Populaire chez les électeurs noirs, qui votent à une écrasante majorité traditionnellement démocrate, plusieurs chapitres du bilan de Joe Biden pourraient lui nuire.  

« Si vous pensez que Joe Biden est le candidat idéal de la plupart des Américains noirs, détrompez-vous », souligne Hakeem Jefferson. Le septuagénaire « a une histoire très compliquée avec les Noirs américains ».

Il est ainsi accusé d’être l’« architecte » d’une loi pénale répressive adoptée en 1994, qui a particulièrement frappé les Afro-Américains.  

Mais, poursuit-il, « nous avons bien conscience du choix auquel nous faisons face en novembre » : maintenir Donald Trump au pouvoir ou choisir le démocrate qui « semble au minimum comprendre les limites de la présidence ainsi que le pouvoir qu’elle offre pour œuvrer en faveur de ces communautés ».  

« Je pense que c’est un choix aisé pour la plupart des électeurs noirs ».  

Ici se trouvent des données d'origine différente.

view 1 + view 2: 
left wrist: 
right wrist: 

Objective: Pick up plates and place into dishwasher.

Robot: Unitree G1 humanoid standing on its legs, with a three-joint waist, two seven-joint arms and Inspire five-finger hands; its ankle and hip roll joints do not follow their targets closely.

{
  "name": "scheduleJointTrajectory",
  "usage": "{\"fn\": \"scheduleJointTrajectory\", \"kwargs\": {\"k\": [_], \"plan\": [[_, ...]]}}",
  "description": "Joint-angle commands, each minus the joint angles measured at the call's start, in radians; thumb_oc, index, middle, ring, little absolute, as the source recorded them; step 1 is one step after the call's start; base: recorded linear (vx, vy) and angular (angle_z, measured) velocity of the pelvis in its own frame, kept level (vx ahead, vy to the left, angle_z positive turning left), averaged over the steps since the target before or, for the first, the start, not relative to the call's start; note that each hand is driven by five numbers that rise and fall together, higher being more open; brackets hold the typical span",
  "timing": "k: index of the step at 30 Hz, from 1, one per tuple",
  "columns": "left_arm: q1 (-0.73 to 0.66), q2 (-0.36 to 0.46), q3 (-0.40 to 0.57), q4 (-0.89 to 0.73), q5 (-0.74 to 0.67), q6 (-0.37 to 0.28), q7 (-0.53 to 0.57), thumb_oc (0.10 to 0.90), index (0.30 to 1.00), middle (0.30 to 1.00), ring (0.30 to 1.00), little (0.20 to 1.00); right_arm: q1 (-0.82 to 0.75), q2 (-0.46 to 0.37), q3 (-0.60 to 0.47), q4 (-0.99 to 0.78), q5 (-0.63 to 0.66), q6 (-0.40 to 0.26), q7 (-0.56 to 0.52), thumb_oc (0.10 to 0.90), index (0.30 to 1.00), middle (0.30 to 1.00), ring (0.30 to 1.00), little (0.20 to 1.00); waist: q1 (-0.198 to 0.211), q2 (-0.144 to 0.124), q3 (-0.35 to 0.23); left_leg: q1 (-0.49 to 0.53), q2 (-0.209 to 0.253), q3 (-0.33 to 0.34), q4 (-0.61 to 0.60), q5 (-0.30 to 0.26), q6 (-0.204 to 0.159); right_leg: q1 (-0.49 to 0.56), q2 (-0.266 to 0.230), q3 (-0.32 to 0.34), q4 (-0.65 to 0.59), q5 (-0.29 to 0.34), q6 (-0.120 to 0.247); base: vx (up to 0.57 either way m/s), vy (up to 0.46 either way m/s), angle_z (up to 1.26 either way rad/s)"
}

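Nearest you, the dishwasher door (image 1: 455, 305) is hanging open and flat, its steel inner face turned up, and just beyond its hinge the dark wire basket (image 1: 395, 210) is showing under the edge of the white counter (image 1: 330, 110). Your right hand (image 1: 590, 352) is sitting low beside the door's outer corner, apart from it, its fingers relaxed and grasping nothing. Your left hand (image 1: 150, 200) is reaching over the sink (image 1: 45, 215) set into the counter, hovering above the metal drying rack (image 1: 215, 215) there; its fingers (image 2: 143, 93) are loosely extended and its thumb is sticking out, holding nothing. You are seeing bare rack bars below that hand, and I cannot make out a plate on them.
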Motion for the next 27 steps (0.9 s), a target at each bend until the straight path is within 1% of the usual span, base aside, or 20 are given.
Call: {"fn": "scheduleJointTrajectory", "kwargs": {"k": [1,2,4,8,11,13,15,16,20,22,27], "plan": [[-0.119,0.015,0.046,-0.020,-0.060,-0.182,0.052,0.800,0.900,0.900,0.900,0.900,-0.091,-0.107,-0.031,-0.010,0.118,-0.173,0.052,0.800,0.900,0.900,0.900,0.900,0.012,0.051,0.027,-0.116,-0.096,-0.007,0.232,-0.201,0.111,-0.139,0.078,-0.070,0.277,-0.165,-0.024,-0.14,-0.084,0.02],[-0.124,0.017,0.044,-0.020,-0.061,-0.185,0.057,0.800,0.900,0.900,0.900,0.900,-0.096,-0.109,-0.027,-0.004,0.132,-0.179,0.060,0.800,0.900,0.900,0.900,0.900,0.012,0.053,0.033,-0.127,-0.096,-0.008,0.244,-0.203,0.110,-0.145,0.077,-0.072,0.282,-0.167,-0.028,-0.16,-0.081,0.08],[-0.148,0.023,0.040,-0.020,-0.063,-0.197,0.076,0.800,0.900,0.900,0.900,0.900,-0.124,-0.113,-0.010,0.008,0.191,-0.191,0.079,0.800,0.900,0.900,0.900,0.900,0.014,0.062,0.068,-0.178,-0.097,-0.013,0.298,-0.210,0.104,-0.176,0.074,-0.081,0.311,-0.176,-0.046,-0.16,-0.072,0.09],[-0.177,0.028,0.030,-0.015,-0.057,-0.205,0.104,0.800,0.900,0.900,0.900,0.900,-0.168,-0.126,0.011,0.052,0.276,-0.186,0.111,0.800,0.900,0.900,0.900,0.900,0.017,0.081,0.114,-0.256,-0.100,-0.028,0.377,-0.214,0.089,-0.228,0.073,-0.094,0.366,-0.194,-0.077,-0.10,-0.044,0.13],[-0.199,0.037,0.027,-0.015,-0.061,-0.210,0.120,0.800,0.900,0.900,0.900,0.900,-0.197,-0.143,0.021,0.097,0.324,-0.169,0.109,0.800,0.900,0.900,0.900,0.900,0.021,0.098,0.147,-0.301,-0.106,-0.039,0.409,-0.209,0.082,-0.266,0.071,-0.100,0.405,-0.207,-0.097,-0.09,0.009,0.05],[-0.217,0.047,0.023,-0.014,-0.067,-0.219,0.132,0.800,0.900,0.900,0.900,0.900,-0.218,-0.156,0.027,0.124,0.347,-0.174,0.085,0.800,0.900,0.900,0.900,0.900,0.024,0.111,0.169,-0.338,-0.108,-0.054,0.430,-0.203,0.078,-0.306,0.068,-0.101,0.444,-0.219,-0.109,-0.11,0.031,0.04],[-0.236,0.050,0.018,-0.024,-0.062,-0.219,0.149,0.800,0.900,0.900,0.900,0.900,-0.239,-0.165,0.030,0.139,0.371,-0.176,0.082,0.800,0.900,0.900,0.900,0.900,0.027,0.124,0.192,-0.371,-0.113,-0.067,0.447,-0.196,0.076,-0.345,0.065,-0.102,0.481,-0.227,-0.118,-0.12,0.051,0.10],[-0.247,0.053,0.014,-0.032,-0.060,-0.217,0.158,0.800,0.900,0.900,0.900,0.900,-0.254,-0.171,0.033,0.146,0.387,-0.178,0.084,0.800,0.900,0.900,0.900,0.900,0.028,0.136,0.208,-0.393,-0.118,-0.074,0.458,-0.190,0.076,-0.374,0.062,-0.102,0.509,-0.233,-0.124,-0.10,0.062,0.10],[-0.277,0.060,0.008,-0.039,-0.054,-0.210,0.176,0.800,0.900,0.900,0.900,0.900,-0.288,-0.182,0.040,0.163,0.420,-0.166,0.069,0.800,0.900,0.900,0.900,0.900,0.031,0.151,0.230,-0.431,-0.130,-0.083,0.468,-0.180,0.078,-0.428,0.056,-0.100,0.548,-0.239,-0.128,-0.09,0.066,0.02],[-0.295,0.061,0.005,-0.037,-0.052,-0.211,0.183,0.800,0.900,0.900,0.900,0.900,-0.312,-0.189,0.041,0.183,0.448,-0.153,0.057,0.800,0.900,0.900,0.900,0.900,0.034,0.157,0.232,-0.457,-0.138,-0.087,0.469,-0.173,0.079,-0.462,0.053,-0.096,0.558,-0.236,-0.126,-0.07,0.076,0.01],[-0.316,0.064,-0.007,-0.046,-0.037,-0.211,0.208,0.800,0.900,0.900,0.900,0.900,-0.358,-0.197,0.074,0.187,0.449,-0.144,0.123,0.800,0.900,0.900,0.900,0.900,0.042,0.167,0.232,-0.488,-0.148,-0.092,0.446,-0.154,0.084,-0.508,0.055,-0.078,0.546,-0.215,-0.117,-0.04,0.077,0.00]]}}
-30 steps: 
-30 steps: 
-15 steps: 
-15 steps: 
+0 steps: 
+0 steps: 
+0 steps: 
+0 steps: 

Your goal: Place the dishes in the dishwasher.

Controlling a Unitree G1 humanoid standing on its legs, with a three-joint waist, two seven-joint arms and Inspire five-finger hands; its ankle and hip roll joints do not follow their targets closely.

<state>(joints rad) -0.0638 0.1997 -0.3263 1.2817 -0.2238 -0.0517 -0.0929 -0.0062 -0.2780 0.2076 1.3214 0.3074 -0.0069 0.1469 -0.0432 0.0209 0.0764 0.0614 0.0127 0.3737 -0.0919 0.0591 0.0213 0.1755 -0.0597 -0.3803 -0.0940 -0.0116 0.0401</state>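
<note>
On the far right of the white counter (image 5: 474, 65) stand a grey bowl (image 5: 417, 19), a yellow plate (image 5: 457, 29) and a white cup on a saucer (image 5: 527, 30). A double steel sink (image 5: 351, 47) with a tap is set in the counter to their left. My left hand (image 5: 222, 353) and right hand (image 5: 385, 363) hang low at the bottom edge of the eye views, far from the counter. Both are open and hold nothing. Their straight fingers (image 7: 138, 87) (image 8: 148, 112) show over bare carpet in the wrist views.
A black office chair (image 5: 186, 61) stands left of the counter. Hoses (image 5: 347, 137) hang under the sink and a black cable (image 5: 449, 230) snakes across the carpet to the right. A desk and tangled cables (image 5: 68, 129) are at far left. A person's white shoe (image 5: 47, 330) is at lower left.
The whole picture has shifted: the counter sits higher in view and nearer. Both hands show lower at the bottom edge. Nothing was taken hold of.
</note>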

Professeur de sciences politiques à l’université Wayne State du Michigan, Jeffrey Grynaviski souligne que dans un pays aussi divisé politiquement, l’élection se jouera sur la « bataille de la mobilisation » de ses électeurs, plutôt qu’en tentant de convaincre les autres.  

En se présentant comme un président déterminé à rétablir l’ordre, Donald Trump « cherche à mobiliser sa base ».  

Mais cela pourrait aussi être contreproductif pour le républicain, qui avait remporté sa victoire surprise en 2016 grâce à parfois une très courte avance dans certains États.  

Or, alors que les Afro-Américains avaient bien moins voté pour Hillary Clinton que pour Barack Obama, rappelle Jeffrey Grynaviski, « la rhétorique de Donald Trump des derniers jours va probablement pousser les électeurs noirs à soutenir Joe Biden ».